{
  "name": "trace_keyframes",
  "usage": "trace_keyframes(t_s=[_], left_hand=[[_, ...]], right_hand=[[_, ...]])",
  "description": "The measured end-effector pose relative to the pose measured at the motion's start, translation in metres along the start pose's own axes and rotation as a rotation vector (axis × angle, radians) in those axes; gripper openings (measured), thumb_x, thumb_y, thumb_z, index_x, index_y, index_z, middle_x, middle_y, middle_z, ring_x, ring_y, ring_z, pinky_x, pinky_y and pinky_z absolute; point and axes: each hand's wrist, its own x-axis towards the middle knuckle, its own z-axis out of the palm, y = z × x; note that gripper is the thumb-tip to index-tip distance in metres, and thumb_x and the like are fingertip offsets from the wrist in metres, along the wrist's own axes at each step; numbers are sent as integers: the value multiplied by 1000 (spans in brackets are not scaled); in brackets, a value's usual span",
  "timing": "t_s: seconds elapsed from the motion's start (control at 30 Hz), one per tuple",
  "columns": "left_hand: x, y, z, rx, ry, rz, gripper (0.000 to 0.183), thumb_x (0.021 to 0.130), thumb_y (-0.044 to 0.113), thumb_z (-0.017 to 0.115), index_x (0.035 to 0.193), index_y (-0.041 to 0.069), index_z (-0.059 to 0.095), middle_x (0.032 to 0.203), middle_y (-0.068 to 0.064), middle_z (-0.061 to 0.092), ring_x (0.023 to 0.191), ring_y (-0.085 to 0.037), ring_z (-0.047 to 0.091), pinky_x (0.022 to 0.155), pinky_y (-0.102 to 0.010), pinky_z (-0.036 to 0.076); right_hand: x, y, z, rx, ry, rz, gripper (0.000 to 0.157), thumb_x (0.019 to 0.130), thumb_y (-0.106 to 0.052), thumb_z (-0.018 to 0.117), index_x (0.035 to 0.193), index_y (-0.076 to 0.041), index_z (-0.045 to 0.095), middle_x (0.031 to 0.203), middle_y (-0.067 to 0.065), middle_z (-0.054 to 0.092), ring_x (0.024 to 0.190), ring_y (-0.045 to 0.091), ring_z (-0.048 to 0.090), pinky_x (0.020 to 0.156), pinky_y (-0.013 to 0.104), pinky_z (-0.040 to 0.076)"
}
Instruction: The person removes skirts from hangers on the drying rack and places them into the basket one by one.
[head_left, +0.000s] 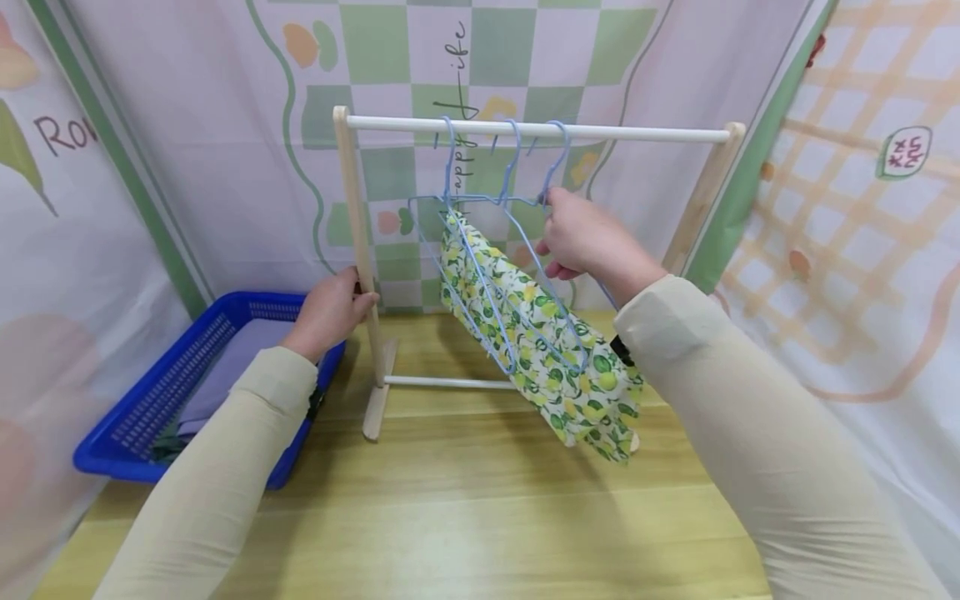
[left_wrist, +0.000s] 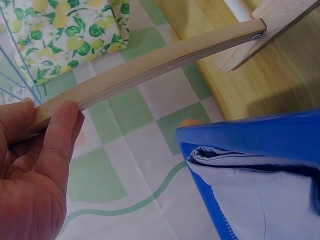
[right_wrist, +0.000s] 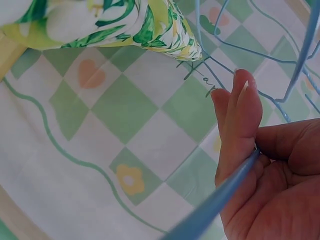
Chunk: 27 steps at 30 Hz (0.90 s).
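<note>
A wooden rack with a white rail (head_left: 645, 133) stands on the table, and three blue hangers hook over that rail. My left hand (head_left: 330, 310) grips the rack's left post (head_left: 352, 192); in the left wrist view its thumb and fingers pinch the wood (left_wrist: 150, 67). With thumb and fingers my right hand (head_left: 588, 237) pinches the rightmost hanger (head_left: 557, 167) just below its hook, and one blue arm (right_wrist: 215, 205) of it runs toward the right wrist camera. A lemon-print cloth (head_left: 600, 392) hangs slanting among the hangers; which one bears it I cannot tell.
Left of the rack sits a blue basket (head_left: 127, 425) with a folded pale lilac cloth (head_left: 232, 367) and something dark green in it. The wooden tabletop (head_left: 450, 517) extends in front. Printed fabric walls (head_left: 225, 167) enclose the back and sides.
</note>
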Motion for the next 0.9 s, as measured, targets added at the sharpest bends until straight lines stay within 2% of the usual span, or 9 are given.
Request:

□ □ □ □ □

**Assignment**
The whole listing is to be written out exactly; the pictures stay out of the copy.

**Solution below**
{
  "name": "trace_keyframes",
  "usage": "trace_keyframes(t_s=[_], left_hand=[[_, ...]], right_hand=[[_, ...]])",
  "description": "The measured end-effector pose relative to the pose measured at the motion's start, translation in metres along the start pose's own axes and rotation as a rotation vector (axis × angle, radians) in those axes; gripper openings (measured), thumb_x, thumb_y, thumb_z, index_x, index_y, index_z, middle_x, middle_y, middle_z, ring_x, ring_y, ring_z, pinky_x, pinky_y and pinky_z absolute; point and axes: each hand's wrist, its own x-axis towards the middle knuckle, its own z-axis out of the palm, y = z × x; note that gripper is the thumb-tip to index-tip distance in metres, and thumb_x and the like are fingertip offsets from the wrist in metres, along the wrist's own axes at each step; numbers are sent as integers: the value multiplied by 1000 (spans in brackets are not scaled); in brackets, a value's usual span",
  "timing": "t_s: seconds elapsed from the motion's start (control at 30 Hz), one per tuple",
  "columns": "left_hand: x, y, z, rx, ry, rz, gripper (0.000 to 0.183), thumb_x (0.021 to 0.130), thumb_y (-0.044 to 0.113), thumb_z (-0.017 to 0.115), index_x (0.035 to 0.193), index_y (-0.041 to 0.069), index_z (-0.059 to 0.095), middle_x (0.032 to 0.203), middle_y (-0.068 to 0.064), middle_z (-0.061 to 0.092), ring_x (0.023 to 0.191), ring_y (-0.085 to 0.037), ring_z (-0.047 to 0.091), pinky_x (0.022 to 0.155), pinky_y (-0.102 to 0.010), pinky_z (-0.036 to 0.076); right_hand: x, y, z, rx, ry, rz, gripper (0.000 to 0.157), thumb_x (0.019 to 0.130), thumb_y (-0.106 to 0.052), thumb_z (-0.018 to 0.117), index_x (0.035 to 0.193), index_y (-0.076 to 0.041), index_z (-0.045 to 0.095), middle_x (0.031 to 0.203), middle_y (-0.067 to 0.065), middle_z (-0.054 to 0.092), ring_x (0.024 to 0.190), ring_y (-0.045 to 0.091), ring_z (-0.048 to 0.090), pinky_x (0.020 to 0.156), pinky_y (-0.013 to 0.104), pinky_z (-0.040 to 0.076)"
}
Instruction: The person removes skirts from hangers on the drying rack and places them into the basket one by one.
[head_left, +0.000s] 
[left_wrist, +0.000s] 
[right_wrist, +0.000s] 
Chunk: 27 steps at 30 Hz (0.90 s).
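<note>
A wooden rack with a white rail (head_left: 645, 133) stands on the table, and three blue hangers hook over that rail. My left hand (head_left: 330, 310) grips the rack's left post (head_left: 352, 192); in the left wrist view its thumb and fingers pinch the wood (left_wrist: 150, 67). With thumb and fingers my right hand (head_left: 588, 237) pinches the rightmost hanger (head_left: 557, 167) just below its hook, and one blue arm (right_wrist: 215, 205) of it runs toward the right wrist camera. A lemon-print cloth (head_left: 600, 392) hangs slanting among the hangers; which one bears it I cannot tell.
Left of the rack sits a blue basket (head_left: 127, 425) with a folded pale lilac cloth (head_left: 232, 367) and something dark green in it. The wooden tabletop (head_left: 450, 517) extends in front. Printed fabric walls (head_left: 225, 167) enclose the back and sides.
</note>
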Motion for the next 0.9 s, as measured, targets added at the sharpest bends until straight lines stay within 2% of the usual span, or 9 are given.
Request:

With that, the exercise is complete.